Color band reference table
| Color | Digit | Multiplier (µH) | Tolerance |
|---|---|---|---|
| Black | 0 | ×1 | — |
| Brown | 1 | ×10 | ±1% |
| Red | 2 | ×100 | ±2% |
| Orange | 3 | ×1,000 | ±3% |
| Yellow | 4 | ×10,000 | ±4% |
| Green | 5 | ×100,000 | — |
| Blue | 6 | ×1,000,000 | — |
| Violet | 7 | ×10,000,000 | — |
| Gray | 8 | ×100,000,000 | — |
| White | 9 | ×1,000,000,000 | — |
| Gold | — | ×0.1 | ±5% |
| Silver | — | ×0.01 | ±10% |
| No band (unmarked) | — | — | ±20% |
Tips
- Inductor color codes reuse the same digit and multiplier colors as resistors, but the unit is µH (microhenries), not Ω. Brown-black-red-gold reads as 1kΩ on a resistor, but as 1000µH (1mH) on an inductor.
- A 3-band inductor omits the tolerance band, which is treated as ±20% by convention. If a 4th band is present, select its color to see the exact tolerance.
- The tolerance band color-to-percent mapping differs from resistors: orange=±3%, yellow=±4%, and black=±20% are specific to inductors, so reusing the resistor tolerance table will give the wrong answer.
- If the "Inductance → Colors" mode finds no match, the value you entered likely does not round cleanly to 2 significant figures. Try rounding to the nearest standard value.
- RF chokes and power-line noise-suppression inductors are often marked with small values (a few µH to a few hundred µH), so entering the value in µH first tends to be the easiest to read.
Frequently asked questions
Side Note — Why coils borrow the same color language as resistors
Small inductors (coils) are often built as cylindrical parts that look a lot like resistors, and they face the same tight constraints on printing space. As a result, the "represent digits with color" scheme established for resistors was carried over directly, reusing the same sequence from black=0 through white=9. The physical quantity being represented is different, though — µH (inductance) rather than Ω (resistance) — so a reader who does not recognize that a part is a coil rather than a resistor can easily misread the value by orders of magnitude.

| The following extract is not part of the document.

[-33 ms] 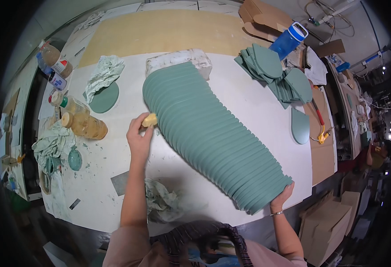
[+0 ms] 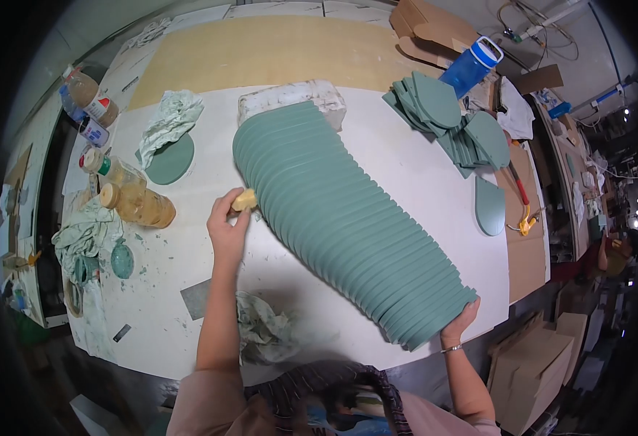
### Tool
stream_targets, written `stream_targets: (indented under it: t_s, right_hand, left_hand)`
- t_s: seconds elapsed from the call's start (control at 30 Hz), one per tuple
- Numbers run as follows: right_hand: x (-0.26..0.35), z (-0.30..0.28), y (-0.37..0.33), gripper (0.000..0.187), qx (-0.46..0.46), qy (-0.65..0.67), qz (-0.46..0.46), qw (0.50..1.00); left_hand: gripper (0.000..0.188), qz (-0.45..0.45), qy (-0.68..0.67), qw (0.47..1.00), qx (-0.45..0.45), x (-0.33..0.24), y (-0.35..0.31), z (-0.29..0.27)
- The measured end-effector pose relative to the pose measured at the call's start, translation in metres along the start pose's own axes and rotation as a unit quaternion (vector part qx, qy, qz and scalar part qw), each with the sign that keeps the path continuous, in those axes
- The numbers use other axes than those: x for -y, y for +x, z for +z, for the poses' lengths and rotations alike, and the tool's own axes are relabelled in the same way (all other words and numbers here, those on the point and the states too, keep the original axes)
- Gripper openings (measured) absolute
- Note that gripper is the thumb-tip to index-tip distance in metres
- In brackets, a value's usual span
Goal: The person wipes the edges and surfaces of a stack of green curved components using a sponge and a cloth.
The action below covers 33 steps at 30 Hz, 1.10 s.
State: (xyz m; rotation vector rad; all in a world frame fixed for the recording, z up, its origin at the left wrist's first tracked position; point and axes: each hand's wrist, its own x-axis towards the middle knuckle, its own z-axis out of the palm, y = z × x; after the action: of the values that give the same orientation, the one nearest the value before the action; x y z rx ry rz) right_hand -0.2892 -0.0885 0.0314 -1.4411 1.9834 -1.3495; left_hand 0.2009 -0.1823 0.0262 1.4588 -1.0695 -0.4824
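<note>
A long, leaning row of thin green boards (image 2: 341, 218) with rounded ends runs diagonally across the white table. My left hand (image 2: 227, 218) pinches a small yellow sponge-like block (image 2: 244, 200) between thumb and fingers, right at the row's rounded left edge. At the near right end, my right hand (image 2: 461, 324) cups the last boards; its fingers are partly hidden behind them. The far end of the row leans against a whitish, stained block (image 2: 330, 94).
Loose green boards (image 2: 428, 102) lie back right, beside a blue bottle (image 2: 471, 65). At left stand several plastic bottles (image 2: 144, 205), and a rag (image 2: 174, 116) lies over a green disc (image 2: 171, 161). Another crumpled rag (image 2: 261, 327) sits near my left forearm.
My left hand and the yellow block have shifted very slightly downward along the row's edge. My right hand and the boards look the same.
</note>
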Motion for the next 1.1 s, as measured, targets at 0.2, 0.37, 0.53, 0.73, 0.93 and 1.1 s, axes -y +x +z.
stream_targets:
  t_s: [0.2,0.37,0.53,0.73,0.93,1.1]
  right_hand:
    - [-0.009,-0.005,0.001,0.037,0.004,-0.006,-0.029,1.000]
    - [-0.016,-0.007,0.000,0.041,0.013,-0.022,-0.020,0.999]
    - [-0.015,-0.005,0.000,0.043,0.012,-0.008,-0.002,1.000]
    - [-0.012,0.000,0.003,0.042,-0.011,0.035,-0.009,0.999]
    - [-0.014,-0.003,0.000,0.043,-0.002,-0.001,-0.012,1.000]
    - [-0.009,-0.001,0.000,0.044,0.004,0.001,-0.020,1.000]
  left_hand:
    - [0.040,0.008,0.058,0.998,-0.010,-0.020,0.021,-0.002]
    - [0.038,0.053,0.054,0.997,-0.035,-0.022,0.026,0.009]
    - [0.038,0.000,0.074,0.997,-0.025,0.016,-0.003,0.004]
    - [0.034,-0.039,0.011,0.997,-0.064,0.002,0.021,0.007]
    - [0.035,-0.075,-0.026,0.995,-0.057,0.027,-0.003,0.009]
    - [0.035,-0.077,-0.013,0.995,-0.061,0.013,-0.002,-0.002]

The subtly different tolerance-band color mapping has also long been a source of confusion for practitioners. Resistors use high-precision colors such as green=±0.5%, blue=±0.25%, and violet=±0.1%, while inductors commonly use orange=±3%, yellow=±4%, and black=±20% — assignments that do not appear on the resistor chart at all. This stems from resistors and inductors being standardized somewhat independently by industry groups over time, rather than from a single unified international standard; several references describe broadly similar but not identical conventions.
Small inductors quietly do a lot of work in places that are easy to overlook — RF tuning and filtering circuits, and choke coils used to suppress noise on power lines, to name two common examples. On a crowded board they can be hard to spot among capacitors and resistors, and in field work where direct measurement or datasheet lookup is not practical, reading the color bands is sometimes the only clue available. This tool is meant to sit alongside the resistor color code calculator and the capacitor code converter in the same electricity subcategory, together covering the common task of reading markings on passive components.